Part of the fun lay in the style which Massingberd evolved to pin down the specimens on display. Liberace, readers were gravely informed, "never married". Hopeless drunks were "convivial". Total shits "did not suffer fools gladly". Financial fraudsters seemed "not to have upheld the highest ethical standards of the City".
The 1988 obituary of John Allego, a once noted Dead Sea Scrolls scholar, was a case in point. In later years, Allego unfortunately advanced a theory that both Judaism and Christianity were the products of a cult that worshipped both sex and mushrooms. Massingberd pronounced him "the Liberace of biblical scholarship." And on Liberace himself: "The first sign that Liberace had embarked upon a road along which reticence would never ride came when he placed a candelabra on his piano. At this, the dam of discretion appeared to burst: first came a white tail suit, followed by stage patter about his mother and his philosophy of life, then a gold lamé jacket and a diamond-studded tailcoat.”
Indeed, the Times even offers up an abridged Massingberd-English dictionary:
"Convivial": Habitually drunk.
"Did not suffer fools gladly": Monstrously foul-tempered.
"Gave colorful accounts of his exploits": A liar.
"A man of simple tastes": A complete vulgarian.
"A powerful negotiator": A bully.
"Relished the cadences of the English language": An incorrigible windbag.
"Relished physical contact": A sadist.
"An uncompromisingly direct ladies man": A flasher.
I have to admit, reading obituaries is a guilty pleasure of mine. I enjoy scanning the obituary page, whether it be in the New York Times, the Dallas Morning News, or even our local paper. But no one on this side of the Atlantic carries on exactly in the tradition of Massingberd. Of course, outside of the New York Times, obituary-writing is hardly the art form here that it is in England.
On the local level, where the notices are written by the families themselves, the humor one finds is seldom intentional. I have my own theories about how to interpret obituaries. If the obituary gushes about how loving/adoring/precious the family was, then the family may be trying to compensate for their lack of attention during the lately departed's lifetime. If the obituary refers to how much they "loved their Lord and Savior, Jesus Christ," then I assume this person was the church busybody.

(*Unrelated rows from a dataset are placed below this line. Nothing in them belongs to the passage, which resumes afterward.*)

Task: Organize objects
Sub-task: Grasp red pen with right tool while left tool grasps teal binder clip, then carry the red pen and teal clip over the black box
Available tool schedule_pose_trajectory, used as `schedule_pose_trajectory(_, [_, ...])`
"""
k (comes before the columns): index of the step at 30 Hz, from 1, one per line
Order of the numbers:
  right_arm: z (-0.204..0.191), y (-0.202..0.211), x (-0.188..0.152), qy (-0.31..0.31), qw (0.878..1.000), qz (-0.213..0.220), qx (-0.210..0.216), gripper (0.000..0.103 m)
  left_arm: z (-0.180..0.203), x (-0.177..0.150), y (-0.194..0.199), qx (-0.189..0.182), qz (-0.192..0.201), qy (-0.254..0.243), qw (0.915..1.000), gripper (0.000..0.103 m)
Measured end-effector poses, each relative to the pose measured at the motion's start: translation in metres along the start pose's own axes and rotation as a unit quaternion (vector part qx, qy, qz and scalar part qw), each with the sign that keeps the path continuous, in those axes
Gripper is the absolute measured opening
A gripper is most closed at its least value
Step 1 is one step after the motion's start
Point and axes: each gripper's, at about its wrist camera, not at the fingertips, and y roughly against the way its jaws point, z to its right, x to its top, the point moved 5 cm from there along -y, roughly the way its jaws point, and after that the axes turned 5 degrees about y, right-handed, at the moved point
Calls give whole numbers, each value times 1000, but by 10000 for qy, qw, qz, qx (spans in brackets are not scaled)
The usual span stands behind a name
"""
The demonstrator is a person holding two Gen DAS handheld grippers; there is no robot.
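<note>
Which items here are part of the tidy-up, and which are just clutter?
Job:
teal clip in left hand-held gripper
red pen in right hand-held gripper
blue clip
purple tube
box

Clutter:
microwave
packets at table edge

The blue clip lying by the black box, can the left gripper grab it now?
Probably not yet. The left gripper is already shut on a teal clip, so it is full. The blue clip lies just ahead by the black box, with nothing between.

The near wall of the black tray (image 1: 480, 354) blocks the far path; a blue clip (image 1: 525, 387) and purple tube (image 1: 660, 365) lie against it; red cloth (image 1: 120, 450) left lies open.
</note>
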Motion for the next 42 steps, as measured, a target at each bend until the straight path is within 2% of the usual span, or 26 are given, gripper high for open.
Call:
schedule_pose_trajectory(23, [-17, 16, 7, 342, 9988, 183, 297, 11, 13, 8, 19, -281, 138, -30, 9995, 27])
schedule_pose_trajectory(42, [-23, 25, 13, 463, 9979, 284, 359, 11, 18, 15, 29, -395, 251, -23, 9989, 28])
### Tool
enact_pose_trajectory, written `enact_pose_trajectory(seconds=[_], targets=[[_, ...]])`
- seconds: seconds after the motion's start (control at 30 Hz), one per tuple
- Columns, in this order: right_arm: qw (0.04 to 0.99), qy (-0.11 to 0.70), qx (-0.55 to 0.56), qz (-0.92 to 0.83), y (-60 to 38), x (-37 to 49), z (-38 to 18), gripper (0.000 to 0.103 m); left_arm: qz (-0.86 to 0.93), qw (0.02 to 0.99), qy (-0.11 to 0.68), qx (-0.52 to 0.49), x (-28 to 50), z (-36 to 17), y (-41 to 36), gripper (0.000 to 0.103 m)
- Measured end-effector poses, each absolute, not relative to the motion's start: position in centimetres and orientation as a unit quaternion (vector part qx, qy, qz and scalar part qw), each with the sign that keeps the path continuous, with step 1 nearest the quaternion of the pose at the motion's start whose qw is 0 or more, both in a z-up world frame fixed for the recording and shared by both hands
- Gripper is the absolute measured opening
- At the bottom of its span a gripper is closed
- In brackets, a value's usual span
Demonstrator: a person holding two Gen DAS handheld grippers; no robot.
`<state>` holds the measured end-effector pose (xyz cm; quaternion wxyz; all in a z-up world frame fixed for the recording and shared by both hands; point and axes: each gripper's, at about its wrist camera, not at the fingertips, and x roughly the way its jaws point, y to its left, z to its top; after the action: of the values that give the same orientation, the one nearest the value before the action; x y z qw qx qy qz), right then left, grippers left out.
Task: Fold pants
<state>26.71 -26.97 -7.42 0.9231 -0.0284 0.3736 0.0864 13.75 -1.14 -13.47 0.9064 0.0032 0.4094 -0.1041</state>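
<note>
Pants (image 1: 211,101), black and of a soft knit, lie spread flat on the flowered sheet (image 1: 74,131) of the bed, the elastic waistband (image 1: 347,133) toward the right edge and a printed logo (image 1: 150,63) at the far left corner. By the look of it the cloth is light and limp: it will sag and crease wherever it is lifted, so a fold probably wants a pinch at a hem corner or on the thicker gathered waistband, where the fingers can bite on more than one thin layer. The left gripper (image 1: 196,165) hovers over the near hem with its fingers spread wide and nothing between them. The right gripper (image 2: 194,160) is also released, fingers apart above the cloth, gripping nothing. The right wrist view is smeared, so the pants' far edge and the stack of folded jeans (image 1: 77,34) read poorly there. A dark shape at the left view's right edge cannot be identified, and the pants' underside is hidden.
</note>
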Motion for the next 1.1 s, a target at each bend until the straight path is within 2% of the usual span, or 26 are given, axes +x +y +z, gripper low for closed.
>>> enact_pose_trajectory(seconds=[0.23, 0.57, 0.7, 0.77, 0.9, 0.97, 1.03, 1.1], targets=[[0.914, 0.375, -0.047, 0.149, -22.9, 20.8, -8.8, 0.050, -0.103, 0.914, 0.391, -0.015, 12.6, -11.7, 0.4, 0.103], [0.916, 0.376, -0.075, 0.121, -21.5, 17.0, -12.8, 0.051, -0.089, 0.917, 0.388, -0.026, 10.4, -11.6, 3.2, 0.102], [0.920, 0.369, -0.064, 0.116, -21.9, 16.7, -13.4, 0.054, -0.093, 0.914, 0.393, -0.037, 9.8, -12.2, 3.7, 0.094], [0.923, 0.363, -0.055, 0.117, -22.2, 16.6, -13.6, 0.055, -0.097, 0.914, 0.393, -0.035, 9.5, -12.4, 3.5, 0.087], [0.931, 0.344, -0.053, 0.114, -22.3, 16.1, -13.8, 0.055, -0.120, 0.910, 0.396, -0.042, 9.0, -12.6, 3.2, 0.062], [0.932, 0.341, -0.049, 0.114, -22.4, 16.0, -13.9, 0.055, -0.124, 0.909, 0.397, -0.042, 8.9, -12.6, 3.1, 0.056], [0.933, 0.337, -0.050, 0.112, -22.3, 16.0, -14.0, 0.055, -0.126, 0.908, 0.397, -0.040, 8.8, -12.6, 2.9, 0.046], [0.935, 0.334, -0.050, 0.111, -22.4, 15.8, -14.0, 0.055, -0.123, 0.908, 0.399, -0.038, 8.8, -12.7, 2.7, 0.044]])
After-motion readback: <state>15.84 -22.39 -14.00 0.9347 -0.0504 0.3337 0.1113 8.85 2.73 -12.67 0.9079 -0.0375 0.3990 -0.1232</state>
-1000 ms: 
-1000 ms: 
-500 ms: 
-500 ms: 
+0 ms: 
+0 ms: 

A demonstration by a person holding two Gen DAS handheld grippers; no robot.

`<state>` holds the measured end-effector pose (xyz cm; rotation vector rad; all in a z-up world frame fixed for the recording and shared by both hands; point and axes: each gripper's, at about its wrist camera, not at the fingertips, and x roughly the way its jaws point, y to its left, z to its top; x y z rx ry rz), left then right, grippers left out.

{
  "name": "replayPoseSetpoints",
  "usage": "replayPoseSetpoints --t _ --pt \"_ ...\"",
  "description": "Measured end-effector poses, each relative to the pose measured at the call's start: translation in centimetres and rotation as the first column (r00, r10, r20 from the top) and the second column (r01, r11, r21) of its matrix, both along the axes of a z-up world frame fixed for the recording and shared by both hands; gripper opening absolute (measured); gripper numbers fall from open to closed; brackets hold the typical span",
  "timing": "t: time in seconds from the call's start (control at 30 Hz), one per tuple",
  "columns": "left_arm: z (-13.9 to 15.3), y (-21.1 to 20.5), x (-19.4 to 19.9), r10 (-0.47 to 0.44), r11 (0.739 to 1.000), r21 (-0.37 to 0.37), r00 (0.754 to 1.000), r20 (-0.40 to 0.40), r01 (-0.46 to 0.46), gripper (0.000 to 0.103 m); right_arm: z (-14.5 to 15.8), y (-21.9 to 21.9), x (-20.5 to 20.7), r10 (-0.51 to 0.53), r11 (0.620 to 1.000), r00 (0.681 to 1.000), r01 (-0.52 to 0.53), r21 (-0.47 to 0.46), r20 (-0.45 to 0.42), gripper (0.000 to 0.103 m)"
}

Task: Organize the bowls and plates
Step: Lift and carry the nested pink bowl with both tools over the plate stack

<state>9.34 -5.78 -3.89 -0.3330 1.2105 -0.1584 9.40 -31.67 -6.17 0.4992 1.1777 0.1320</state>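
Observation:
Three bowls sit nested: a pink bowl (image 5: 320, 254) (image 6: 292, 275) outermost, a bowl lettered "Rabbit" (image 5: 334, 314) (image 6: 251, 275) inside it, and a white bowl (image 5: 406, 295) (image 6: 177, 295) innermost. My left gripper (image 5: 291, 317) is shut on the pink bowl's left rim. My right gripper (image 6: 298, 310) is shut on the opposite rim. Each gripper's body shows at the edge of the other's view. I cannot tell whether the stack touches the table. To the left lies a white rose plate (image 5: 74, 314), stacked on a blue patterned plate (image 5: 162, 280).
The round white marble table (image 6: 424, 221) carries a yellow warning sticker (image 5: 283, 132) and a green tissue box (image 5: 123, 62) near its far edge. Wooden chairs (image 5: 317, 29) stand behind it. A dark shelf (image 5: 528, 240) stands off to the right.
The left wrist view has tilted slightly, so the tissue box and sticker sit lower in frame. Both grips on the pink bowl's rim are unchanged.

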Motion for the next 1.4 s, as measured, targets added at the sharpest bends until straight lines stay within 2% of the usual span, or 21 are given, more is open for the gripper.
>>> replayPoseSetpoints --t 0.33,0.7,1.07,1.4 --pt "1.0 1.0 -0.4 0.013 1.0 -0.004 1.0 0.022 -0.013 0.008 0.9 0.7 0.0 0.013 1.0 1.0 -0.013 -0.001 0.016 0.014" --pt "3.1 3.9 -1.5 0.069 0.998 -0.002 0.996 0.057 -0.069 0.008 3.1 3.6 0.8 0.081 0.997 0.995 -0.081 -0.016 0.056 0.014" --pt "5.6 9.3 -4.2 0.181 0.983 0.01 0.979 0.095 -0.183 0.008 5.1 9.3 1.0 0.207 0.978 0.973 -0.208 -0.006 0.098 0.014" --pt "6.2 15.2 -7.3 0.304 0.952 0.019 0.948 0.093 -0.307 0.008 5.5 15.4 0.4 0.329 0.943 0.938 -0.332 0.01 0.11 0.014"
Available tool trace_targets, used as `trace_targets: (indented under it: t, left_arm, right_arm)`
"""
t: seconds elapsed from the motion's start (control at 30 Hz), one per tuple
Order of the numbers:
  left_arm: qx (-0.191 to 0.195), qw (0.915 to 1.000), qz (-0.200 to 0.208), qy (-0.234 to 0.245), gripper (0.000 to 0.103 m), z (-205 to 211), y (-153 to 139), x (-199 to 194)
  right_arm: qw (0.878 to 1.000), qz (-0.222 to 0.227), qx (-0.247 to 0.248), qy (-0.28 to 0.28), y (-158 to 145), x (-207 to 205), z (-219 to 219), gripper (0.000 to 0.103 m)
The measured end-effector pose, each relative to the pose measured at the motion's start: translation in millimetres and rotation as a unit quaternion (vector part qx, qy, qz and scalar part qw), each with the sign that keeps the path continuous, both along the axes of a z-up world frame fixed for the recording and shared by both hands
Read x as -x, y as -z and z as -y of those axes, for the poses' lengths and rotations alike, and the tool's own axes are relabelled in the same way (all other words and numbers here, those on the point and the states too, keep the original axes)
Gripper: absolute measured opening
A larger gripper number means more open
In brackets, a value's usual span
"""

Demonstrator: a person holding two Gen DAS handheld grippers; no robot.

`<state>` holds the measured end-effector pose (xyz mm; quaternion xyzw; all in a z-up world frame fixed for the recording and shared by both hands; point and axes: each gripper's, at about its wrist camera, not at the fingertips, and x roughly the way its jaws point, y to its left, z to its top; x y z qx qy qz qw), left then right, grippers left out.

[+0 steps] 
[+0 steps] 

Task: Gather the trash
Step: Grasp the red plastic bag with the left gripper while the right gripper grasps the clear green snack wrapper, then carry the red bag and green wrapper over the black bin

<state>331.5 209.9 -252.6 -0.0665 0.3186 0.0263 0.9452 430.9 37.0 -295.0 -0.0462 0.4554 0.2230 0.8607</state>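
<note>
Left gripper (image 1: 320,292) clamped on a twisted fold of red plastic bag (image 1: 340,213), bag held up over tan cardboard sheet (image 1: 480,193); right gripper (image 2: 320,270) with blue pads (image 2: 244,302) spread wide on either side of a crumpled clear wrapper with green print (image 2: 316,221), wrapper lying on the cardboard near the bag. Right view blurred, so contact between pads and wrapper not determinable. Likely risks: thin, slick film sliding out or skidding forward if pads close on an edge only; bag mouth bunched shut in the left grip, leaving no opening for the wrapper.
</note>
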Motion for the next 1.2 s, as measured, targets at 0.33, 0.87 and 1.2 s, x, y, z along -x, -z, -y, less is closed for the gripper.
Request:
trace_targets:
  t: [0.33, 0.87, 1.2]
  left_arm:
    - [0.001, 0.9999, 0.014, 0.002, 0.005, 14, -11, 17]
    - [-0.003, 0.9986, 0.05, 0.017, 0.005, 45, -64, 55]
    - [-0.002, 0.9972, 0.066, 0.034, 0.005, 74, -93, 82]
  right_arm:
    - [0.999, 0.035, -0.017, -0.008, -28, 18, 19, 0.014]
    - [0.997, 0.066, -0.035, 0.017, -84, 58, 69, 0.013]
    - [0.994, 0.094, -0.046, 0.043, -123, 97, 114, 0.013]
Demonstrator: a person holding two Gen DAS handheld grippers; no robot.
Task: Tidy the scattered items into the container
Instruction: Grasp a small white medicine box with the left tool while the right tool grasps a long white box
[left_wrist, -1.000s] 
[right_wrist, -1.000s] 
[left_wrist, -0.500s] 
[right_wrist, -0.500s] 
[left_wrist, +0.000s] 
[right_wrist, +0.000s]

Referencing hobbies and/or obsessions can be problematic. Saying that the avid golfer is now "playing the fairways of Heaven" is just tacky. I once laughed out loud after reading the obituary of a man who "liked to collect rocks." I collect coffee mugs, in a casual way, but I would hope my survivors have enough taste to leave that little detail out of my obituary.
Also, just because your little great-granddaughter calls you "Pee-Paw," is that really any reason to put it in the obituary? One popular line is: "after a courageous battle with... (fill in the blank)." The way it is always phrased makes it sound as if the person had fought just a little harder they would have actually have vanquished Death. The ones that list pets as survivors are often good for a chuckle. Why are the surviving dogs always chihuahuas? Or why do so many people with chihuahuas die? Could these little yappers actually be the hounds of Hades?
One of my favorite plays is Greater Tuna, which chronicles the goings-on in the "third smallest town in Texas." In one scene, the Rev. Spikes, pastor of the Coweta Baptist Church, is eulogizing a parishioner, pulling out every tired cliche along the way. Wrapping up, Rev. Spikes concludes: "He never said die......And then he did."